Однажды предложил мне мой начальник, Коля Скуратов, зайти с ним на «скалу» к Марье Борисовне, и я согласился. Хотя и побаивался. Что это за Марья Борисовна, которая на скале живет? Уж не ведьма ли? А вдруг эта скала – высокая. Зайти-то на нее – зайдем, а как спускаться будем? Не по веревке ли? Хотя, конечно, я прекрасно понимал, что никаких значительных горных массивов в зоопарке быть не может. Я бы их давно заметил.
И верно: «скалою» оказалось высокое здание, замаскированное строителями под обрыв. А к нему с разных сторон вольеры примыкают, с хищными птицами: беркутами, орланами, грифами. И еще там оказалась дверь. Мне даже смешно стало: какая дверь в обрыве?
Постучали мы с Колей, и открыла нам женщина по имени Марья Борисовна.

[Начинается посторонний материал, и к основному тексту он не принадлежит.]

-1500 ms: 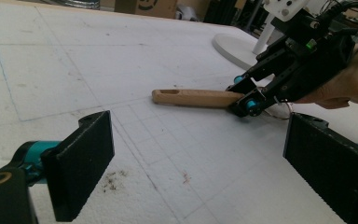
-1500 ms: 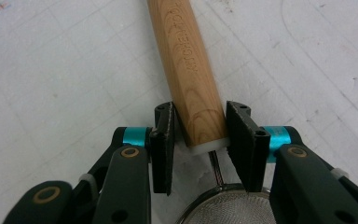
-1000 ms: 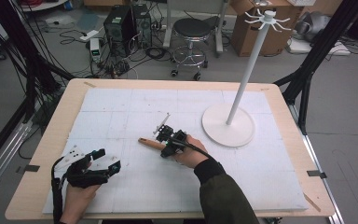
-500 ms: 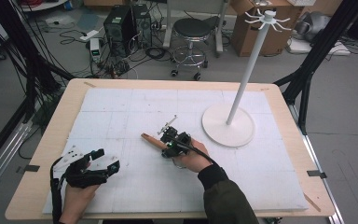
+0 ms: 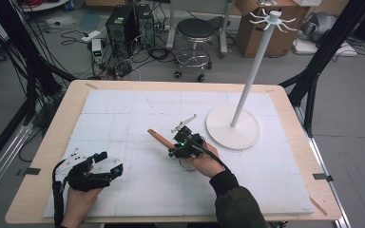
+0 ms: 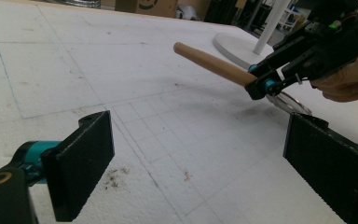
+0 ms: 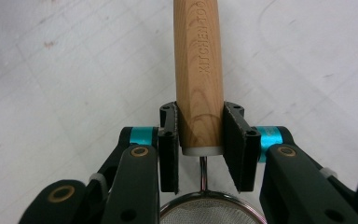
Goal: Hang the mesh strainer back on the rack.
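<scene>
Near the middle of the tabletop, a little toward its near edge, a small strainer is held off the white foam sheet by its wooden handle. The handle bears the stamped letters "KITCHEN TOO" and points toward the tabletop's far left corner, tilted slightly upward. At its lower end a thin wire stem leads to the round mesh bowl, which sits under the right claw close to the person's hand. The right claw is clenched on the handle just above the pale ferrule, one black pad pressed against each side of the wood; its jaws have just been closing, with the handle between them. In the high view the right claw sits at the end of a dark-sleeved forearm that comes in from the near edge. The left claw rests near the tabletop's near left corner, well apart from the strainer, its two pads spread wide with nothing between them. A white stand with a round base and a tall pole stands toward the far right of the sheet, near the strainer but not touching it.
</scene>
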`<action>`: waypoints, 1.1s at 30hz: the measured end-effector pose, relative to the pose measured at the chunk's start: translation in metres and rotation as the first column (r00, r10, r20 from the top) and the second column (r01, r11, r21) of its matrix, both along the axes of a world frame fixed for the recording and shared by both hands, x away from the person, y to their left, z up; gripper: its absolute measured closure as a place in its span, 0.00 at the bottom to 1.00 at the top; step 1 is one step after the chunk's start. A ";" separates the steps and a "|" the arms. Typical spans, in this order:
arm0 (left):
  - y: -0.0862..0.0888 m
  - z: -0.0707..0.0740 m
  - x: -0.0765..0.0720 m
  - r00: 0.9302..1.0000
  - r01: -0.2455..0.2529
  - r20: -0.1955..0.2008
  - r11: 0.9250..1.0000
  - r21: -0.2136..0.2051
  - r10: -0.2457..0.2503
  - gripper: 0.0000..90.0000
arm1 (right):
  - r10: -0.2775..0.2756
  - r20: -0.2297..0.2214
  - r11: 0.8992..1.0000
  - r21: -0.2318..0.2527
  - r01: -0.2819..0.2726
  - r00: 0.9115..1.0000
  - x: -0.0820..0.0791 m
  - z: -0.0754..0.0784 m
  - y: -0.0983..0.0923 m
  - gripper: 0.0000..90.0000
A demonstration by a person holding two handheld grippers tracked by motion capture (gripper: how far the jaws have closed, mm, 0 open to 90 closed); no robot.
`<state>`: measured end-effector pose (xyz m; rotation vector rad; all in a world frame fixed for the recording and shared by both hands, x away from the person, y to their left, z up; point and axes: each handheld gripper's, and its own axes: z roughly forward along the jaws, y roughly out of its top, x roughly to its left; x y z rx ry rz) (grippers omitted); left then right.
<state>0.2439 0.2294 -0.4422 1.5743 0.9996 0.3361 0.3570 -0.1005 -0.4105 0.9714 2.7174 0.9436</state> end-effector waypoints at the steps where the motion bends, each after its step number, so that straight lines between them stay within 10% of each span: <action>1: 0.000 0.000 0.000 1.000 0.001 0.001 1.000 0.003 -0.001 0.10 | 0.005 -0.005 1.000 0.011 -0.005 1.000 0.000 0.001 -0.002 0.77; 10: 0.000 0.000 0.000 1.000 0.001 0.003 1.000 0.002 -0.001 0.10 | -0.009 0.004 0.987 0.159 0.008 1.000 -0.003 0.013 -0.016 0.77; 33: -0.001 0.001 -0.001 1.000 0.003 0.004 1.000 0.000 -0.003 0.10 | -0.125 0.055 0.895 0.438 0.089 0.991 -0.018 0.037 -0.068 0.77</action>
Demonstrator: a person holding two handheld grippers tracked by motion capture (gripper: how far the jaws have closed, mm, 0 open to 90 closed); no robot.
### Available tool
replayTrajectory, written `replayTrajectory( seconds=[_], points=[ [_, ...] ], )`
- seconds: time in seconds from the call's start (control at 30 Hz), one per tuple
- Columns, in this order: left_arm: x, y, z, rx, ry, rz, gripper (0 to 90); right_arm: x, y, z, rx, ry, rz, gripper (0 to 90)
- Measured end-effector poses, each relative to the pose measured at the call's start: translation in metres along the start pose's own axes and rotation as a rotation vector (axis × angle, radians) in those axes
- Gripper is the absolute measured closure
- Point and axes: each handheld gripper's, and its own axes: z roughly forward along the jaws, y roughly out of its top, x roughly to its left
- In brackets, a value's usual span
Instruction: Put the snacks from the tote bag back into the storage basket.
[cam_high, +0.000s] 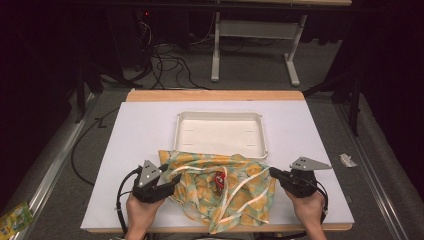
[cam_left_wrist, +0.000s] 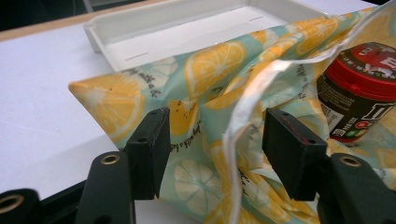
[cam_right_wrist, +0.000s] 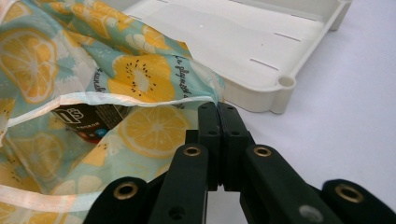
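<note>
A thin bag printed with yellow lemon slices lies crumpled on the white table top, its mouth edged with a pale hem. Inside it lies a dark jar with a red lid, also seen as the jar and the jar's label. My left gripper is at the bag's left corner. In the left gripper view the left gripper is open, with bag fabric and the hem lying loose between the jaws. My right gripper is shut on the bag's rim at its right side.
A shallow white tray stands just behind the bag, and its near rim is close to my right gripper. The table's front edge runs under the person's hands. Cables and a desk frame are on the floor beyond.
</note>
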Motion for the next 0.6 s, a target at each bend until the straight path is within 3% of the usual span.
replayTrajectory(
  seconds=[0.13, 0.2, 0.23, 0.27, 0.3, 0.37, 0.6],
  points=[
    [0.002, 0.000, 0.009, 0.023, -0.034, -0.021, 49.8, -0.005, -0.002, 0.003, 0.008, -0.004, 0.007, 90.0],
    [0.002, 0.000, 0.012, 0.031, -0.056, -0.020, 62.2, -0.007, -0.003, 0.005, 0.016, -0.008, 0.019, 90.0],
    [0.001, 0.000, 0.013, 0.033, -0.069, -0.015, 62.2, -0.009, -0.003, 0.006, 0.018, -0.012, 0.020, 90.0],
    [0.000, 0.000, 0.013, 0.031, -0.079, -0.012, 72.2, -0.011, -0.004, 0.007, 0.021, -0.014, 0.028, 90.0],
    [-0.001, 0.000, 0.013, 0.026, -0.094, -0.004, 72.2, -0.011, -0.004, 0.007, 0.021, -0.014, 0.028, 90.0],
    [-0.002, 0.000, 0.013, 0.024, -0.114, -0.002, 83.0, -0.015, -0.005, 0.009, 0.028, -0.024, 0.034, 90.0],
    [-0.006, 0.002, 0.013, 0.033, -0.153, 0.014, 88.6, -0.018, -0.006, 0.017, 0.042, -0.037, 0.047, 88.6]
  ],
)
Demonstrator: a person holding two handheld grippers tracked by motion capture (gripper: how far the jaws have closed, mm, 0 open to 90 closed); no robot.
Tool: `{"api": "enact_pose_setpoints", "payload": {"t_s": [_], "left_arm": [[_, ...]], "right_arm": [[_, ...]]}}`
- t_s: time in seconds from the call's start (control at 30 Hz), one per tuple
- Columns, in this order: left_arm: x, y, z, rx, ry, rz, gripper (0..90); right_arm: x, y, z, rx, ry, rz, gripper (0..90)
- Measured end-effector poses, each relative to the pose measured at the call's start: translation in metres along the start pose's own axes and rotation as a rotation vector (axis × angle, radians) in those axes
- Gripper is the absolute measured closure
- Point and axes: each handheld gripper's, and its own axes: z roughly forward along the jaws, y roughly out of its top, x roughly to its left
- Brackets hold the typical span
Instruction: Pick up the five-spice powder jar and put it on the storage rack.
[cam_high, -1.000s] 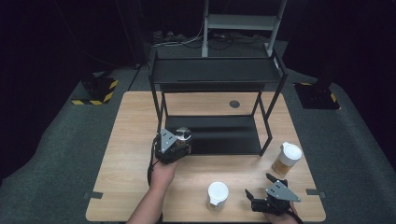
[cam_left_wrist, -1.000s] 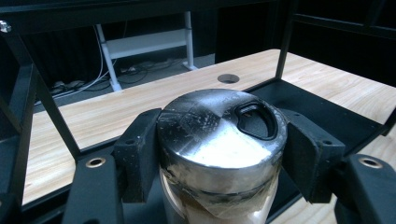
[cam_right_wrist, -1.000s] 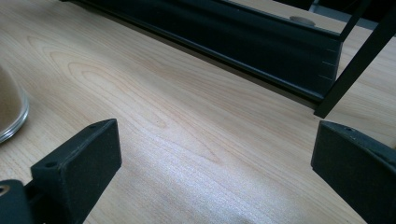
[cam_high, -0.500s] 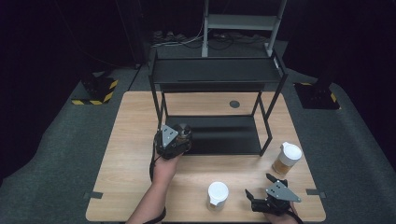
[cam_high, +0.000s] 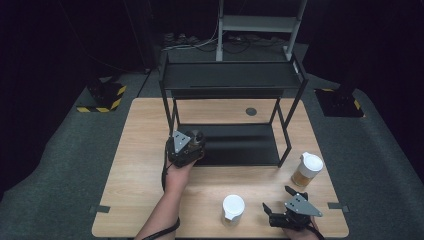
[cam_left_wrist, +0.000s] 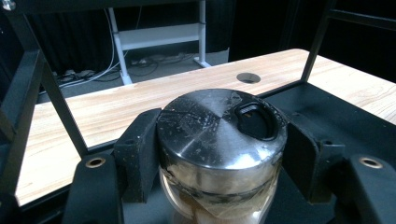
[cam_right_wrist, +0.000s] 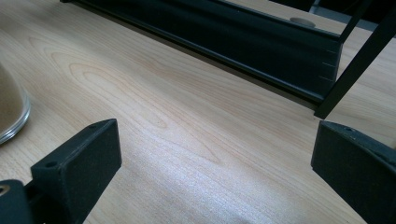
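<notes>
A glass jar with a dark metal lid (cam_left_wrist: 219, 135) sits between the black pads of my left gripper (cam_left_wrist: 222, 145), which is shut on it just below the lid. In the high view this gripper (cam_high: 194, 141) holds the jar (cam_high: 197, 136) at the front left corner of the black rack's lower shelf (cam_high: 240, 145). My right gripper (cam_high: 279, 201) rests low over the table near its front edge, jaws wide apart; in its own view the right gripper (cam_right_wrist: 219, 149) has bare wood between its pads (cam_right_wrist: 93, 144).
The black two-tier rack (cam_high: 235, 80) stands mid-table, its posts framing the lower shelf. A white-lidded jar (cam_high: 233, 207) stands left of the right gripper, its glass base (cam_right_wrist: 11, 112) close by. Another white-lidded jar (cam_high: 307, 170) with amber contents stands at the right. A cable hole (cam_high: 251, 111) lies behind the rack.
My left gripper has edged slightly forward toward the rack with the jar still in it. The right gripper has stayed put.
</notes>
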Motion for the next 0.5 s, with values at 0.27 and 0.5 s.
{"api": "enact_pose_setpoints", "payload": {"t_s": [0.27,0.5], "left_arm": [[-0.0013,-0.0002,0.0060,0.014,0.006,0.002,34.9],[-0.0010,-0.0027,0.0087,0.024,0.009,-0.006,34.9]], "right_arm": [[-0.0003,0.0000,0.0000,0.000,0.001,0.000,1.1],[-0.0004,-0.0001,-0.0001,-0.001,0.003,-0.001,1.1]]}}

Поглядел я на нее, ничего… не ведьма, вроде, Хотя и в «скале» живет. Пригласила хозяйка нас чаю выпить – индийского черного, с печеньем. Тут я совсем успокоился, потому что настоящие ведьмы зельем из лягушек питаются и чаю не пьют. Тем более индийского, черного.
Каска и палка
Я давно подозревал, что пернатые хищники: орлы да беркуты – звери опасные. А в Московском зоопарке в этом окончательно убедился. Потому что узнал: когда служительница Марья Борисовна к ним вольеру заходит, чтобы кости убрать, каску надевает, строительную. Зачем бы это – если птицы в клетке мирные? Значит, опасность в орлах и беркутах кроется. Значит, наскочить они могут и откусить чего-нибудь. У Марьи Борисовны они ничего еще не откусили, потому что у нее это что-нибудь в каску спрятано. А вот у Женьки Маленькой ухо отхватили. Не все, половину, но все равно – неприятно. Что это за человек, и вдруг – без пол-уха?

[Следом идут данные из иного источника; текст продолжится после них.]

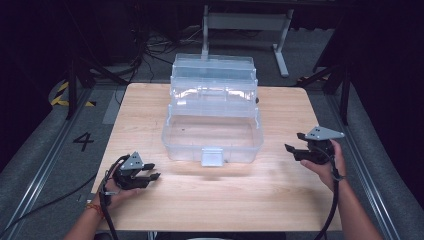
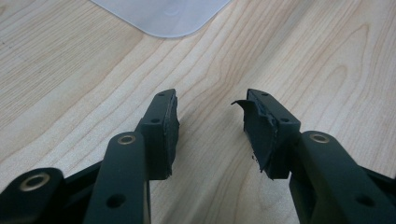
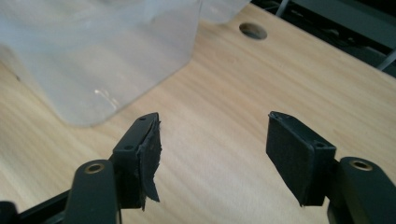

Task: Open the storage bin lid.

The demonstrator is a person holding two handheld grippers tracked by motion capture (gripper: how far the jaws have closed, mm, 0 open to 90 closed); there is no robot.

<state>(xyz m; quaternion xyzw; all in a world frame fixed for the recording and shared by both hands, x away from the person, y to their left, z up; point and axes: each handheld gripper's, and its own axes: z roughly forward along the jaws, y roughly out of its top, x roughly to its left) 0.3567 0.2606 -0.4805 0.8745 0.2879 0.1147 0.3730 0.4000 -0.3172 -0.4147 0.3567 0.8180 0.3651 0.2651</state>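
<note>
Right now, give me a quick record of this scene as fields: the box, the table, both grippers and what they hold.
box: clear plastic box, opened, its tiered trays stepped up toward the back, apparently empty
latch: front latch tab at the near wall
table: wooden table, the box at its middle
left gripper: left gripper, low near the table, front left of the box, jaws apart, nothing between them
right gripper: right gripper, to the right of the box, jaws apart, nothing between them
contact: neither gripper touches the box
</note>
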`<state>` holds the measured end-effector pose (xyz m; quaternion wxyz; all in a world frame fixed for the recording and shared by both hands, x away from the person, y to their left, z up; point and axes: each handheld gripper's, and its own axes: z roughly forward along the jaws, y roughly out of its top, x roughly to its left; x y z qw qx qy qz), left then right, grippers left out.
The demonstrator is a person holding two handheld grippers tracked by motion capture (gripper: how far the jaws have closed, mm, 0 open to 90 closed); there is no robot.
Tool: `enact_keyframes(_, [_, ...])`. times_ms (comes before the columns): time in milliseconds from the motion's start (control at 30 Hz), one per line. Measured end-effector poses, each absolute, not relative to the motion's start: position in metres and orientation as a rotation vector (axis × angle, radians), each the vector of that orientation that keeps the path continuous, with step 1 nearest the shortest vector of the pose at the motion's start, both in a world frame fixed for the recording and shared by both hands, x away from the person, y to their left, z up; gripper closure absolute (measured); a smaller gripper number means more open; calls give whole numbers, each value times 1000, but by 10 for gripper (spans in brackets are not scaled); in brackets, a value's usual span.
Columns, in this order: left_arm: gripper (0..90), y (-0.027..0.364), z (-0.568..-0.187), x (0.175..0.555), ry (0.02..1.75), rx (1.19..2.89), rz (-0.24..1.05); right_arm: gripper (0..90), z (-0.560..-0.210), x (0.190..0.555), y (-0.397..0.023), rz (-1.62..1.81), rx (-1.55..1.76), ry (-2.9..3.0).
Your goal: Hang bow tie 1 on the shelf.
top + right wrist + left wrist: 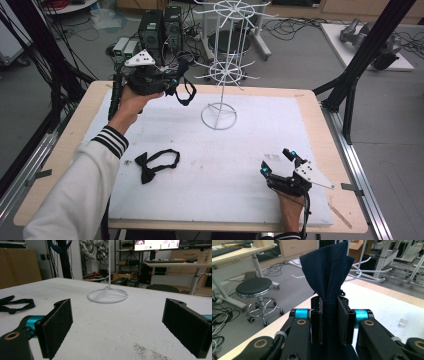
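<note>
Two bow ties are in the scene. One dark blue bow tie [329, 272] is clamped between the pads of the left gripper [172, 84], which the person's left hand [134, 100] holds up above the far left corner of the table [310, 107]. In the left gripper view the jaws stand close together with the folded cloth pressed between them, and the wing of the tie fans out above the pads. In the high view the neck strap [186, 95] of this tie hangs down in a loop from the gripper, above the white mat [225, 165], and it is just left of the white wire rack [227, 70].

The rack stands upright on its ring-shaped base [218, 116] near the far middle of the mat, with thin hooks spreading out at two levels.

One more bow tie, black [156, 164], lies flat on the mat at the near left, with its strap in a loop beside it. It is well apart from both grippers.

The right gripper [279, 162] rests low near the front right of the mat, held by the right hand [290, 202]. Its jaws are spread wide and nothing is between them; in the right gripper view the bare mat and the rack's base show between the two pads.
</note>
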<state>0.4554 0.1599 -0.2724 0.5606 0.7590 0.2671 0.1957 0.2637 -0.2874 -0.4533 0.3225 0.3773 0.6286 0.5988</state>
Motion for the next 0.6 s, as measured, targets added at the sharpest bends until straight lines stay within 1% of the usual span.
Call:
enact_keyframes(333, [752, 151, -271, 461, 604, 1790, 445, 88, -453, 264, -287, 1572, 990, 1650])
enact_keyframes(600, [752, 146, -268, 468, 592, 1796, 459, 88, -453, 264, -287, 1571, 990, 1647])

– Как же это вышло? – спросил я Женю. – Неужто без каски зашла?!
– Ага, попробуй-ка, найди на меня каску! – говорит Женя. – Все велики! Глаза закрывают, и ничего не видно. А так к хищникам еще опаснее заходить.
И я соглашаюсь. Хищника, его видеть надо, а то зачем тебе каска, если не знаешь, с какой стороны нападать будут?
– Так вы, наверное, теперь на «скалу» убираться не ходите? – спрашиваю я.
– Хожу, – отвечает Женя Маленькая. – А куда деваться? Надо же помогать Марье Борисовне. Только я теперь туда с палкой хожу. Сначала покажу ее всем орлам, а потом прибираюсь.
Палка – это хорошо, подумал я. С палкой даже лучше чем с каской, потому что все видно.